In vitro hemocompatibility test

Whole blood drawn from an artery of New Zealand rabbits was immediately stored in vacutainer tubes. The vacutainer tubes were then subjected to centrifugation (160 g, 10 min) at room temperature. The resulting supernatant (i.e., Platelet-Rich Plasma (PRP)) was harvested using a glass pipette. Freshly harvested PRP was mixed with PBS and assayed in terms of light transmittance at 414 nm using a spectrophotometer. After incubation for 6 min, the specimens were added to PRP-PBS solution for coagulation tests, wherein data points of light transmittance were recorded and at intervals of 10 s.

In vivo animal study

Subcutaneous injection

All of the animal experiments were approved by the National Defense Medical Center’s Institutional Animal Care and Use Committee (Certificate no. IACUC-16-280) in accordance with the ethics standards of the responsible committee. The mice were grouped and housed in polypropylene cages (n = 5 per cage). The vivarium was maintained on a 12 h light:12 h dark cycle, at room temperature (22 ± 1 °C) under relative humidity level of 50 ± 5% with food (laboratory rodent diet, labdiet 5001, USA) and water ad libitum.

Seven-week-old mice (C57BL6/J, male) were used in the subcutaneous injection studies. At the beginning of the experiments, the mice were weighted (avg. 23.8 g/mice) and underwent hair removal in the dorsal area. Anesthesia was performed via intraperitoneal (IP) injection with 40–80 μL of Zoletil 50 to reduce pain. The durability and anti-adhesion performance of the needles was evaluated by performing 20 hypodermic injections on each mouse. The ten mice used in this study were divided into two groups: (1) control group: hypodermic injections administered using bare 23 G needles, (2) experiment group: hypodermic injections were administered using TFMG-coated 23 G needles.

Intravenous injection

Intravenous injection performance was evaluated by inserting bare or TFMG-coated needles into two different ear veins of the same rabbit over a period of 3 days. All of the injection sites were covered with 3 M Tegaderm and secured with 3 M tape. The rabbits were housed in cages during the subsequent observation period. After a predetermined period of time, the rabbits were sacrificed to enable the dissection and harvesting of ear vein tissue for histological biopsy.

Preparation of biopsy sections for histological analysis

Each tissue sample was fixed in 10% formaldehyde, dehydrated, placed in a tissue cassette, and embedded in paraffin wax.

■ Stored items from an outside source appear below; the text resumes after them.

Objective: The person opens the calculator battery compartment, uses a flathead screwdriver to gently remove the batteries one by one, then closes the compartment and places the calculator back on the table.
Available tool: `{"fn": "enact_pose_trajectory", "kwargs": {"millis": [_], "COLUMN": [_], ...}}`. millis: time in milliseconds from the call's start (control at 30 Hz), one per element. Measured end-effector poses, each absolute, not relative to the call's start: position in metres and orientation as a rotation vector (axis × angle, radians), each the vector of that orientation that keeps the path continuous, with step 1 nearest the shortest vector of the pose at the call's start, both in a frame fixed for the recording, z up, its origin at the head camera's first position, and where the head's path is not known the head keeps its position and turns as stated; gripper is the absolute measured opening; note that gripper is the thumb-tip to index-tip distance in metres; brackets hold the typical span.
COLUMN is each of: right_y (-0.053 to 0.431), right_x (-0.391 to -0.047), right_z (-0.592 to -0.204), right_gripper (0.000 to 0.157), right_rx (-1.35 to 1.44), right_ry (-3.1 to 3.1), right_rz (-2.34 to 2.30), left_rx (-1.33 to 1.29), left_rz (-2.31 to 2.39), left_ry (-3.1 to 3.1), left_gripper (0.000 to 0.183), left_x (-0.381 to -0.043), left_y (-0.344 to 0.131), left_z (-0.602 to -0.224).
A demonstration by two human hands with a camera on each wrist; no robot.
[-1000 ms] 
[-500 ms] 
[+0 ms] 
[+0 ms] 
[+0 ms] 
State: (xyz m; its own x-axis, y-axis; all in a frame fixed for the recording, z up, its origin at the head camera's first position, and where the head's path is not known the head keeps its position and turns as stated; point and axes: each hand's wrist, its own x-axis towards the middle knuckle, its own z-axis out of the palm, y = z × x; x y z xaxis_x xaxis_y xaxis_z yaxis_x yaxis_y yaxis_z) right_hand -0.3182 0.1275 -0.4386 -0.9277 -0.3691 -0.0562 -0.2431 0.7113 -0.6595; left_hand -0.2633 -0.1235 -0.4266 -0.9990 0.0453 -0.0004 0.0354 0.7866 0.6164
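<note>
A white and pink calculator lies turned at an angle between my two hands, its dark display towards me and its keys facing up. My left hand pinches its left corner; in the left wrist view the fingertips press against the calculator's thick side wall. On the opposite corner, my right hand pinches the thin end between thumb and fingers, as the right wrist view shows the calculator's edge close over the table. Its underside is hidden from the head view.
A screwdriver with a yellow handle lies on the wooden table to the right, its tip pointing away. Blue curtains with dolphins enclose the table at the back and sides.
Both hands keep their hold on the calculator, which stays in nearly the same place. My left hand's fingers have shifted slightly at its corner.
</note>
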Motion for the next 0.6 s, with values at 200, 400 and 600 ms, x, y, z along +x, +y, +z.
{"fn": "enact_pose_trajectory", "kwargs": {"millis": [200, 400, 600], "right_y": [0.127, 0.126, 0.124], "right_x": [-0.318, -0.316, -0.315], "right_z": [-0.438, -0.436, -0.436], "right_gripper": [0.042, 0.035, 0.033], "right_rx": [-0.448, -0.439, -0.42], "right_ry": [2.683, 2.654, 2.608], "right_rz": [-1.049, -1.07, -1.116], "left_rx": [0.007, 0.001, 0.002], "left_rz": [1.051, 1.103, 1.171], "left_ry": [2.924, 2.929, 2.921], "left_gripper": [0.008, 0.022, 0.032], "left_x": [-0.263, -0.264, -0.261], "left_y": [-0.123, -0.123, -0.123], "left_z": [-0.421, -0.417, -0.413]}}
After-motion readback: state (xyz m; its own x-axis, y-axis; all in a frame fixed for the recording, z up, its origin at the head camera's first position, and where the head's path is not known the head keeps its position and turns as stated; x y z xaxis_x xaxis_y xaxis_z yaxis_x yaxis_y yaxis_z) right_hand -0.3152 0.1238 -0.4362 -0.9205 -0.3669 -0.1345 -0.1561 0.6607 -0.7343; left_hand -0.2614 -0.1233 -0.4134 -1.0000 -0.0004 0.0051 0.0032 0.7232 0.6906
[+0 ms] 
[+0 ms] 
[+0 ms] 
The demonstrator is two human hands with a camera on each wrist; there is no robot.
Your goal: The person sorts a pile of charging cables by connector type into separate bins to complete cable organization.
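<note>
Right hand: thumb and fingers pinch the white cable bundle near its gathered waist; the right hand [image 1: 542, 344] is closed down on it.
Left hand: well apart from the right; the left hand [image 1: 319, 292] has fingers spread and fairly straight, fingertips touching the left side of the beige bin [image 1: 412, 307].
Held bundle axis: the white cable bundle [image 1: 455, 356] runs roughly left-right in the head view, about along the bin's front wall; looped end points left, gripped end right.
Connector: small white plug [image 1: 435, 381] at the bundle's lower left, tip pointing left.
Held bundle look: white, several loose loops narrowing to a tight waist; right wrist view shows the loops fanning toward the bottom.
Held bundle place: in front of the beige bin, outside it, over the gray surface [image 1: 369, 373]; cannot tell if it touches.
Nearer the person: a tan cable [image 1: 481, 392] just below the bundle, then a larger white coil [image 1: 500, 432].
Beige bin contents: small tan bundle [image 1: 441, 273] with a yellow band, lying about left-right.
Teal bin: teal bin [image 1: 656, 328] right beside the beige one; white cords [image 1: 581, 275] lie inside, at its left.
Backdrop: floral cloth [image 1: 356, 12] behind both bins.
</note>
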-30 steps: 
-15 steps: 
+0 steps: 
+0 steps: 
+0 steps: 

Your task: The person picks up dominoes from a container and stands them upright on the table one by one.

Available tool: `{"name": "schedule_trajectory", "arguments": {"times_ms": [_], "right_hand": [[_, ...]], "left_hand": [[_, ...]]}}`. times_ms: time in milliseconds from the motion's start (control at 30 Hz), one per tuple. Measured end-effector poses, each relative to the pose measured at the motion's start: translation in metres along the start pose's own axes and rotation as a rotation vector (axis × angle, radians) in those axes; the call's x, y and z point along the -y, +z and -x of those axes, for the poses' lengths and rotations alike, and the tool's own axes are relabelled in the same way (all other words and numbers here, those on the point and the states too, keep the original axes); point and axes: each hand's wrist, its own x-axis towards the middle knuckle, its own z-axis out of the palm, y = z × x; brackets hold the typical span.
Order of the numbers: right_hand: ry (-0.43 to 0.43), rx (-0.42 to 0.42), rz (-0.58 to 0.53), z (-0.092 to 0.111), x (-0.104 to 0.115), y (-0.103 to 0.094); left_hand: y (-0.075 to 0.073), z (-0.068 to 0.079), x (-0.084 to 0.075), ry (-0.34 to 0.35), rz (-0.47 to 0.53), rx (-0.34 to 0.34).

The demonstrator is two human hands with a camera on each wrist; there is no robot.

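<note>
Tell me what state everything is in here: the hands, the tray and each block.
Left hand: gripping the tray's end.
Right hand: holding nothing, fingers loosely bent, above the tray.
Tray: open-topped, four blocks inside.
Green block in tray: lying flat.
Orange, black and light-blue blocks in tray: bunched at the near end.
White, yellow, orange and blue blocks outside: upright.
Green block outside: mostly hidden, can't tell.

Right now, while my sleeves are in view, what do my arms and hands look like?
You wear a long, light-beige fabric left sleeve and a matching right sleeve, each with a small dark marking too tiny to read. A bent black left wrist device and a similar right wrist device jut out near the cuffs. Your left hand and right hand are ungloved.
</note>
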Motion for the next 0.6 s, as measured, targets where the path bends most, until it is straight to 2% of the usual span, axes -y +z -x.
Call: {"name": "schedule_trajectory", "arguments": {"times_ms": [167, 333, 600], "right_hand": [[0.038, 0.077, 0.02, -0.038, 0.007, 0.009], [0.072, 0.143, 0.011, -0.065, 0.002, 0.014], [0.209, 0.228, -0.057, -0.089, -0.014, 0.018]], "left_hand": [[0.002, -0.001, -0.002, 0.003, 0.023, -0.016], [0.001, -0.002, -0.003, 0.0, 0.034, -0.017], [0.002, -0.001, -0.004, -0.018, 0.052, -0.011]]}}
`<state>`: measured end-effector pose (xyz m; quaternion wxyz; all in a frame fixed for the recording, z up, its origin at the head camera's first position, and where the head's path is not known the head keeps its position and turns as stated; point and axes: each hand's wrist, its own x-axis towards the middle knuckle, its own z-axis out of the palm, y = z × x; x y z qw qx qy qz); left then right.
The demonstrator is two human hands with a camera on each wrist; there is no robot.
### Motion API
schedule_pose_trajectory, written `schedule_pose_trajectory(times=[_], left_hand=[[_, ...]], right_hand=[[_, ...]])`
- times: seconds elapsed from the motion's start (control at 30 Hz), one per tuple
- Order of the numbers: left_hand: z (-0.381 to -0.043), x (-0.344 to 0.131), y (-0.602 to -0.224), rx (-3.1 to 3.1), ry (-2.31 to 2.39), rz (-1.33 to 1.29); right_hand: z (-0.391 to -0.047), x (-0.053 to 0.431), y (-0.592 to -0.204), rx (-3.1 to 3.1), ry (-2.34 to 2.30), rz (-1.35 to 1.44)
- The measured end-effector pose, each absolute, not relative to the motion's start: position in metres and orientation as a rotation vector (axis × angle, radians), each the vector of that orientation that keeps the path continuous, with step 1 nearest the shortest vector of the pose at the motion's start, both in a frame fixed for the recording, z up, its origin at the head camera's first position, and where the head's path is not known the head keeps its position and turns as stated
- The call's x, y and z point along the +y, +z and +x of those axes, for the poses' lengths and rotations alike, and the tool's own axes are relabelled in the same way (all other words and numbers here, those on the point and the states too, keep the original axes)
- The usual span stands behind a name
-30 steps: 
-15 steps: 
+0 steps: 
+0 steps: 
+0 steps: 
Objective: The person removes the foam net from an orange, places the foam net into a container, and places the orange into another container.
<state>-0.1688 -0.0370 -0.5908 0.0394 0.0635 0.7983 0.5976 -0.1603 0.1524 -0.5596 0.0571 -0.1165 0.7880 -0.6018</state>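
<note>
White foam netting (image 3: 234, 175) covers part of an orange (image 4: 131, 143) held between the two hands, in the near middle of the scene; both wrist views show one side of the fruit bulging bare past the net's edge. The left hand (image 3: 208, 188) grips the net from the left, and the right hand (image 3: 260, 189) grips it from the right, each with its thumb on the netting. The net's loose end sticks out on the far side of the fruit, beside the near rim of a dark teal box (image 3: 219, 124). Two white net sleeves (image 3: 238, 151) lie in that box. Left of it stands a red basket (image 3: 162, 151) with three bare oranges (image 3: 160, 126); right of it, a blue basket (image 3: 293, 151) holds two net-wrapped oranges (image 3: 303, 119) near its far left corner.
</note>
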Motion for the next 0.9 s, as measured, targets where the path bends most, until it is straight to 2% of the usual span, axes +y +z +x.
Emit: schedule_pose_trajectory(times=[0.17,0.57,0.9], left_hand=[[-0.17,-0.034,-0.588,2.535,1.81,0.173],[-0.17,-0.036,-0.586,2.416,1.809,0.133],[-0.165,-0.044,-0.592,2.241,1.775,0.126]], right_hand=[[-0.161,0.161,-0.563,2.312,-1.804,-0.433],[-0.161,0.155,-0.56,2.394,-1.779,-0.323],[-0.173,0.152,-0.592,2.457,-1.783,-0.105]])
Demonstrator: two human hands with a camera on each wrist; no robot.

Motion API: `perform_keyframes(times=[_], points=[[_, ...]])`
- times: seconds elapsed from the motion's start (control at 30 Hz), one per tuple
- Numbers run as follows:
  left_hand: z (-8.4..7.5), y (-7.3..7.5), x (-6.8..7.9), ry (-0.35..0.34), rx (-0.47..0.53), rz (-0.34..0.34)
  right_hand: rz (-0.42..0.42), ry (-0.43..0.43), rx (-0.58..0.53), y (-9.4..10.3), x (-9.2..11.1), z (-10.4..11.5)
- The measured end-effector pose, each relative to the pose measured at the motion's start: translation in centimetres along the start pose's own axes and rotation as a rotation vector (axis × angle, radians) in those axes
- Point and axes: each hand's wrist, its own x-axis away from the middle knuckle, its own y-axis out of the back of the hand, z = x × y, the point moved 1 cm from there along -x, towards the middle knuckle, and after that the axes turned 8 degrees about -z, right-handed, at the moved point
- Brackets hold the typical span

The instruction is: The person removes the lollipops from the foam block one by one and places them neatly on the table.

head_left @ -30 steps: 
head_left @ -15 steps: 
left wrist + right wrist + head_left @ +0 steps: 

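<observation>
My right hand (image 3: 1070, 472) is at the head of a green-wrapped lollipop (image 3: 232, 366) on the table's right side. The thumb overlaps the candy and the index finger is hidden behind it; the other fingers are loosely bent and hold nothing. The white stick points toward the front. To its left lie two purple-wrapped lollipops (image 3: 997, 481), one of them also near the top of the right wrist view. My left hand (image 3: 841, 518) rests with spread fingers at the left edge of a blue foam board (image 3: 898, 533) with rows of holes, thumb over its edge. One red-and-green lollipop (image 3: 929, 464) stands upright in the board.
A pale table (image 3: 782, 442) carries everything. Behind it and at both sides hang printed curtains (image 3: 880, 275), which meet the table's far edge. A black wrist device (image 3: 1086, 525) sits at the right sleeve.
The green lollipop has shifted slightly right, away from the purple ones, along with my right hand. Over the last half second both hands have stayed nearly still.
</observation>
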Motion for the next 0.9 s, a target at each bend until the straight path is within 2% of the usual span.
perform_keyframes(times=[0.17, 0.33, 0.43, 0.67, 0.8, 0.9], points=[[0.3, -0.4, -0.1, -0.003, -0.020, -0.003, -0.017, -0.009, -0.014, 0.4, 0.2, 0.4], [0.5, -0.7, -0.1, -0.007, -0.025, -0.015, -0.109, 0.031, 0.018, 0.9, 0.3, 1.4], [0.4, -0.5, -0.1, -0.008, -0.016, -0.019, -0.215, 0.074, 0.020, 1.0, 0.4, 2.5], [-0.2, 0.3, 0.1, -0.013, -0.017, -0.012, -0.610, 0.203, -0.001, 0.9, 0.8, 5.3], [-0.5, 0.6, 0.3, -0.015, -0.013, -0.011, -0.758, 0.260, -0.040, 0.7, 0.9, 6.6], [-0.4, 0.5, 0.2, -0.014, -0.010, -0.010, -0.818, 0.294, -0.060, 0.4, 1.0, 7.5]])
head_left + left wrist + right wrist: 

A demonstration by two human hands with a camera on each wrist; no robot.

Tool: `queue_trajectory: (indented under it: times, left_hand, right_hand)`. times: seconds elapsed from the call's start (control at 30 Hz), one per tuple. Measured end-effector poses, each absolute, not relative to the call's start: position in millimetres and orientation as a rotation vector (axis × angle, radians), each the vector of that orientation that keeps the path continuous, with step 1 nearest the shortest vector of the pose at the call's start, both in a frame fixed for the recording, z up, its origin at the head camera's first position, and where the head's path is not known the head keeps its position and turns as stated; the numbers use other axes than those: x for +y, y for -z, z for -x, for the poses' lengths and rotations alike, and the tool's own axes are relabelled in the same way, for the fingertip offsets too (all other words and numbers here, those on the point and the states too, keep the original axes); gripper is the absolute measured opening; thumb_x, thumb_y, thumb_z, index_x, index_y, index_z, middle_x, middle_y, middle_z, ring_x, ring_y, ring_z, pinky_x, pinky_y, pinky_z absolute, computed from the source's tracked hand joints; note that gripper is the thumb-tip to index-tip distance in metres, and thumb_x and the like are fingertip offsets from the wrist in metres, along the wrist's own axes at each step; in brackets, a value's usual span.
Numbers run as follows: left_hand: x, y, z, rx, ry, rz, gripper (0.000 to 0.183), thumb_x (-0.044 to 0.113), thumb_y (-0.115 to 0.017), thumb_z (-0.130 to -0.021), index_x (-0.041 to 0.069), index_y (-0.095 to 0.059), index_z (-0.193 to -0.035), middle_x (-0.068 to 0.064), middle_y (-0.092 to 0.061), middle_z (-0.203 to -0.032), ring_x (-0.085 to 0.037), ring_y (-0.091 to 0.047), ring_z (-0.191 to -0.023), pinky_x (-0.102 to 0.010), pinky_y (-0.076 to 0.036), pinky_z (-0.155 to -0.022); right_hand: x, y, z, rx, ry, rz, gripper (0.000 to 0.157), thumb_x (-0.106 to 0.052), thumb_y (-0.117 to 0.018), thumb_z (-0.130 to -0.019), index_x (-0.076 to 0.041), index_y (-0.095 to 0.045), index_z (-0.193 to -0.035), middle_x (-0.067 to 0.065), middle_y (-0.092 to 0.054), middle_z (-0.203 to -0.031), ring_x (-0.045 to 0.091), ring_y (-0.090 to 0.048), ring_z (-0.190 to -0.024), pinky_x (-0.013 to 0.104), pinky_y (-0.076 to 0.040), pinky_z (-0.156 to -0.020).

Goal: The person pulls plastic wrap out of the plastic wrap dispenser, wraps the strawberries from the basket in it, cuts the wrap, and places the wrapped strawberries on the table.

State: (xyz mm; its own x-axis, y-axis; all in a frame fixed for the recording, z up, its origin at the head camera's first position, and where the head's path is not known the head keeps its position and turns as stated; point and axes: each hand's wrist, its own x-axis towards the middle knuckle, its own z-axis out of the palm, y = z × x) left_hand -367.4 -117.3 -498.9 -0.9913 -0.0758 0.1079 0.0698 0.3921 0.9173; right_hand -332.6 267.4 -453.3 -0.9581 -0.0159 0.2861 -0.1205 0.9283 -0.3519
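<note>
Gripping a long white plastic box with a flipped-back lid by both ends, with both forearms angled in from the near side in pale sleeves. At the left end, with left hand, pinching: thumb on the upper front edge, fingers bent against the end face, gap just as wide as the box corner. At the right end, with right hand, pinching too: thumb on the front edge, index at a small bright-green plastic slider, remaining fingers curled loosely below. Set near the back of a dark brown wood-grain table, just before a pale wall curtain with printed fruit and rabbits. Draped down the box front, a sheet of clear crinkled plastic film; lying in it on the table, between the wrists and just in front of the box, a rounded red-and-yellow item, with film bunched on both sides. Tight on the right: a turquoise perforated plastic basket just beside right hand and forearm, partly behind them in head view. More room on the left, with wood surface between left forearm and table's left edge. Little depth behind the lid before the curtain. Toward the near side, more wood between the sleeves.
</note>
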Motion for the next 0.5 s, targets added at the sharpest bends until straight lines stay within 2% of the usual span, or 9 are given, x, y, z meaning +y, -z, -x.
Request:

The infiltration of paraffin into the porous tissue helped to maintain the intrinsic morphology of the tissue and solidified the sample to facilitate thin sectioning. The paraffin blocks were cut into 3- to 5-μm sections for histological analysis22. Tissue sections were mounted on slides, stained with hematoxylin–eosin or Masson’s trichrome staining, and viewed and photographed under an optical microscope (OM) (DM 2000; LEICA, Wetzlar, Germany). The area percentage of the injection sites puncturing by needles was estimated using ImageJ software (NIH, Bethesda, MD, USA) as follows, which is based on our previously reported protocol23:

$$ {\text{quantitative}}\,{\text{results}}\,{\text{of}}\,{\text{wound}}\,{\text{area}} = {\text{A}}_{{\text{p}}} /{\text{A}}_{{\text{t}}} \times {1}00\% , $$

where Ap denotes the wound area at the subscutaneous injection site in each biopsy image, and At is the total area of the optical microscopic image.

Statistical analysis

The Student t test was used to compare the results obtained from the control and experiment groups. Differences were considered statistically significant when P < 0.05. Excel (Microsoft, Seattle, WA, USA) software was used for statistical analysis.